Обмен сообщениями был настолько бурным и эмоциональным, что мои вырывы не передают дискуссионного накала. Но все же и мне удалось вставить свое слово в эту полемику. Я послал сообщение «Механизм согласия». Вот отрывок из него.
< Уважаемые С.Катречко и М.Симон!
Вообще говоря, у меня сложилось впечатление, что в некоторых вопросах Вы говорили об одном и том же, хотя дистанцируетесь от позиций друг друга.
Взять слово «механизм». Оно имеет два значения: 1) агрегат, устройство, машина, 2) процессуально-операциональная составляющая некоторого целого.

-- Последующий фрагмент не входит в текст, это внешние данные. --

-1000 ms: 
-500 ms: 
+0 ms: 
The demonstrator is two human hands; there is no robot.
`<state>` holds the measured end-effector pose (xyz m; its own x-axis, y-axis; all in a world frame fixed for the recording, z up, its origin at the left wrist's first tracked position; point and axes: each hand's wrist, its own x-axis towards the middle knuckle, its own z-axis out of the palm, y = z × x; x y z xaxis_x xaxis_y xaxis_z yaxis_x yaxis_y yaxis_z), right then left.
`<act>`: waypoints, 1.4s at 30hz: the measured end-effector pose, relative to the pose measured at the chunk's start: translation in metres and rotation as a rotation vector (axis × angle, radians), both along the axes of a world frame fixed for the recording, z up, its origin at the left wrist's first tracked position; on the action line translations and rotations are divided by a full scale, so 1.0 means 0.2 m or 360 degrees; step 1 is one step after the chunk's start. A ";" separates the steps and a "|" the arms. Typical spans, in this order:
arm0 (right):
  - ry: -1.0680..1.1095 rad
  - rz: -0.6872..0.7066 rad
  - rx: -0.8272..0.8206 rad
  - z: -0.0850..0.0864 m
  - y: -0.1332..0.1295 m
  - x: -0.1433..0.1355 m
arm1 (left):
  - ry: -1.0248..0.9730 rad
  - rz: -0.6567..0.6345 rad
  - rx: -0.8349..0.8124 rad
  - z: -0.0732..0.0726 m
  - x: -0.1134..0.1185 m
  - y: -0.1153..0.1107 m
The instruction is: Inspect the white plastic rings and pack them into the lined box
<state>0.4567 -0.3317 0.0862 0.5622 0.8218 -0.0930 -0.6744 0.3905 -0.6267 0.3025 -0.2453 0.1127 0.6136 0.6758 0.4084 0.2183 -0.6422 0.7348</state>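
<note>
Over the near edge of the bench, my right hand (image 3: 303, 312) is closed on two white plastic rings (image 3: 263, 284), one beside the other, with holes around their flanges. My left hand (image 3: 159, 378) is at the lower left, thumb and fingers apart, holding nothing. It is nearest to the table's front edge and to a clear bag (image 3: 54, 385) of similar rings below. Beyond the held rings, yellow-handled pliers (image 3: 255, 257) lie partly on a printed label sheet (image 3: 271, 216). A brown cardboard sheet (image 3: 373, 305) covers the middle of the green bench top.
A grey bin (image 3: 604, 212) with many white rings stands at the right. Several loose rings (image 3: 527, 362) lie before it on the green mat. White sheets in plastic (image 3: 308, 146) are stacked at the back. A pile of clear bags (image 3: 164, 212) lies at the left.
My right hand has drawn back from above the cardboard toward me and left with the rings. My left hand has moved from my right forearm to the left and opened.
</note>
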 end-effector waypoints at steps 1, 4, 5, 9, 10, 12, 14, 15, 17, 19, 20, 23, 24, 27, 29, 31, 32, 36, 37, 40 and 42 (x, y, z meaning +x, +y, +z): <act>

Когда С.Катречко говорит о механизмах сознания, творчества, воображения, моделирования и т.п., то тут совершенно корректное употребление слова «механизм» во 2-ом значении. И оно не требует оправдания. Ибо «Язык умнее философа», как пишет М.Симон.
Когда же С.Катречко, говорит об образе, то он нигде не характеризует образ как механизм в 1-ом значении слова. Напротив, он обозначает образ как «целостность», что в масштабе нашей дискуссии совершенно идентично термину «организм»: «целое (организм) больше суммы частей» и т.п.
Если не гипертрофировать понятия «механизм» и «организм» до абсолютных метафизических категорий, противостоящих друг другу, то диалектика механизма и организма довольно тривиальна: всякий организм состоит из механизмов-2, всякий механизм-1 представляет самодостаточную организацию… Буду рад, если предложенный мною механизм согласия внесет лепту в организм истины. >
Михаил Симон ответил: «Правильнее говорить не механизм сознания, а сознание сознания. Конечно, можно сказать квадрат круга, или, еще точнее, площадь круга. Но при этом надо помнить, что площадь круга круглая, хотя и выражается квадратными единицами. Если мы будем честно искать механизм сознания, то мы найдем, что имя этому механизму есть сознание».
Круг замкнулся. Если механизм сознания – в самом сознании, то вопрос остается открытым: что есть сознание и особенно творческое? Сергей Катречко отвечает в одном из следующих сообщений: «Сознание – это такая «форма» организации психики (могзга), которая (кантовские мотивы, представленные мной в этой дискуссии) обладает способностью порождать образы (воображение) и предложения (рассудок)».
II. Ветвь интерпретации классических текстов
А. Подветвь «Тексты Канта», в которой проясняется соотношение воображения с тремя фундаментальными кантовскими категориями: чувственностью, рассудком и разумом, а также понятие трансцендентального единства апперцепции (по работе «Критика чистого разума»)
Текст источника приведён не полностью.